From the records below, transcribe exactly the lines that begin at the line with "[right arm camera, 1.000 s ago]" and end at the line with "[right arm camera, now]", both included.

§

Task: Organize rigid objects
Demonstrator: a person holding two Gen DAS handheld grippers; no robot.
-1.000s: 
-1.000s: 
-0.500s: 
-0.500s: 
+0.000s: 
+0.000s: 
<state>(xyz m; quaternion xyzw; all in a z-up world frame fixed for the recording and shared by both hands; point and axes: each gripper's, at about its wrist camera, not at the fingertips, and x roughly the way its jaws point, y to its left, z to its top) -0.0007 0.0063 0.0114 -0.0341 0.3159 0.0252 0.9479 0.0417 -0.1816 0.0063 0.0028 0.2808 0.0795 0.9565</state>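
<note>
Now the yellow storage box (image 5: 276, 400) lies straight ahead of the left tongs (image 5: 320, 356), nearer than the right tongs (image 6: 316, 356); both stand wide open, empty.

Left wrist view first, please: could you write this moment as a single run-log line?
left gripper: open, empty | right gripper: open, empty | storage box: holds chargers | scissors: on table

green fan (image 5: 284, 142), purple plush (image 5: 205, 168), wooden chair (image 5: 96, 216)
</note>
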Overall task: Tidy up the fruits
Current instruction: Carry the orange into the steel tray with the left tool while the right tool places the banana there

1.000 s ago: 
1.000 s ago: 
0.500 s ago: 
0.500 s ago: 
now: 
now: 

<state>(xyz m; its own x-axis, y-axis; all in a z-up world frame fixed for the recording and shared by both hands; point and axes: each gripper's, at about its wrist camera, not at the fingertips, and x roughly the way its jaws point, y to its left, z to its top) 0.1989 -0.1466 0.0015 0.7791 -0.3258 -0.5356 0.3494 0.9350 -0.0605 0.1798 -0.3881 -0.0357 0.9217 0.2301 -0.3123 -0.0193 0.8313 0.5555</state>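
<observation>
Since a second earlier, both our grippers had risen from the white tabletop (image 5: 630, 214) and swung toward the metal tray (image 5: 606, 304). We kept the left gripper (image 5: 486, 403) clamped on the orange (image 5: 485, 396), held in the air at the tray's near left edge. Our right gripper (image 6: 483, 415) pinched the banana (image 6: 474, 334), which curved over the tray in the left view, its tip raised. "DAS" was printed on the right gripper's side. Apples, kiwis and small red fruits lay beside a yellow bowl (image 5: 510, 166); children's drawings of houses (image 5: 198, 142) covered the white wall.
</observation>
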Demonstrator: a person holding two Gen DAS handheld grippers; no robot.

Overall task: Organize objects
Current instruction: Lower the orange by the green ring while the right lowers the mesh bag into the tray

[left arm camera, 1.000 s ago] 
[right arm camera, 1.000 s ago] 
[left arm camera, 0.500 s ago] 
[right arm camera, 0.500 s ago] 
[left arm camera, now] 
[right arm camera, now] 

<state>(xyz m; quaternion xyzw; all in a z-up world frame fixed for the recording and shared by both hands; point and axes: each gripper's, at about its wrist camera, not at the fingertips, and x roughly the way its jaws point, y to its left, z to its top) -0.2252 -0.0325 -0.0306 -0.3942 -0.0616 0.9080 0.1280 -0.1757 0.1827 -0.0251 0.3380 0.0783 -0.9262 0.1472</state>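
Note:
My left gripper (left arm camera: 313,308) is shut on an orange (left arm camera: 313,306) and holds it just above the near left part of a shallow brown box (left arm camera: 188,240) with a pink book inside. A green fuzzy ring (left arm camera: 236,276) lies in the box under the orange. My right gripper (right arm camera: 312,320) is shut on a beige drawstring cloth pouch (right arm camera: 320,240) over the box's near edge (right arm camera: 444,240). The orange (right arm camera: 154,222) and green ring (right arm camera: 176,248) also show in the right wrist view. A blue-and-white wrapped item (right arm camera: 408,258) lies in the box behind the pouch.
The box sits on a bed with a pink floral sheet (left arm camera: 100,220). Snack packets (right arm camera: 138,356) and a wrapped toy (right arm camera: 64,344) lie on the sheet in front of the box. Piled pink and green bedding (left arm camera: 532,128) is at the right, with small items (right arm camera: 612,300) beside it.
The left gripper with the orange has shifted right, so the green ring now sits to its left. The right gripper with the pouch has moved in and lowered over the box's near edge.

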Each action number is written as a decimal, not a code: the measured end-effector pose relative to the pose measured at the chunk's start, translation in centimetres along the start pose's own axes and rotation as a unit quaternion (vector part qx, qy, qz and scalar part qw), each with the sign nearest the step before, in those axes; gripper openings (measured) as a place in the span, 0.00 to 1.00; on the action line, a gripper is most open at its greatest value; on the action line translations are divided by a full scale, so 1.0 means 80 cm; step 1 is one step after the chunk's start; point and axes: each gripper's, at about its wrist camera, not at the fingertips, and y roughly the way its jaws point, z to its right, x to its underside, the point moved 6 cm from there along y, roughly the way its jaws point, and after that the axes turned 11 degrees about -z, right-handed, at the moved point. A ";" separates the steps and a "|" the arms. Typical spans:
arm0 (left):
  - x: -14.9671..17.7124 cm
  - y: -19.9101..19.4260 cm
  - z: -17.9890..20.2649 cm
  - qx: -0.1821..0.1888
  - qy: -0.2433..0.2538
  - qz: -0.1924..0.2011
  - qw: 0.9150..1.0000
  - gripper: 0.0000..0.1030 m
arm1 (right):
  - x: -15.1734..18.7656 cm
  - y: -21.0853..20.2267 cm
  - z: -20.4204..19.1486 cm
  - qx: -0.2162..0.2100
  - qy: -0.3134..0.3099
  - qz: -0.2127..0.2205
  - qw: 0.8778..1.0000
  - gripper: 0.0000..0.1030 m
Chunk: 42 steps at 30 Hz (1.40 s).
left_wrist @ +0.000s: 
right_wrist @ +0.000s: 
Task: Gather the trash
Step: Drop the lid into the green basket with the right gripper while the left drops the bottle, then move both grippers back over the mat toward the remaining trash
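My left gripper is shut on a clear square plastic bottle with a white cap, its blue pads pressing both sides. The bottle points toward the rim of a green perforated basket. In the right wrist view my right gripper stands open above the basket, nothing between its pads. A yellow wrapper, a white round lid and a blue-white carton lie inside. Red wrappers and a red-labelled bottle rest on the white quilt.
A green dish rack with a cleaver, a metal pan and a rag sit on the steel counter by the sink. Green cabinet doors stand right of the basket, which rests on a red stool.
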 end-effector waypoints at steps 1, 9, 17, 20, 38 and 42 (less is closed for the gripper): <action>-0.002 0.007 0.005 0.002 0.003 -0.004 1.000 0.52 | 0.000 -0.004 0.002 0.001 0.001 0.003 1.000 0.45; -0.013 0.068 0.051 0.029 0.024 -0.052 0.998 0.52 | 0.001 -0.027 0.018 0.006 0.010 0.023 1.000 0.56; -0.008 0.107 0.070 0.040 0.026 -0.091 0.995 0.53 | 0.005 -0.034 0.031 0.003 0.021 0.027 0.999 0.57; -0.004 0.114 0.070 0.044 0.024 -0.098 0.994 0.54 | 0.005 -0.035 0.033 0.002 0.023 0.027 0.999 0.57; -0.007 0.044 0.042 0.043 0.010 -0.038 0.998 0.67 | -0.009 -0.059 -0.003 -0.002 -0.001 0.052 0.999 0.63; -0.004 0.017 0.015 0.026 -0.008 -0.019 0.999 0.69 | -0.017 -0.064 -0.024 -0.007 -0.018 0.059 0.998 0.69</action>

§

PROBLEM SOLUTION:
[right arm camera, 1.000 s ago] 
[left arm camera, 0.500 s ago] 
[right arm camera, 0.500 s ago] 
[left arm camera, now] 
[right arm camera, now] 

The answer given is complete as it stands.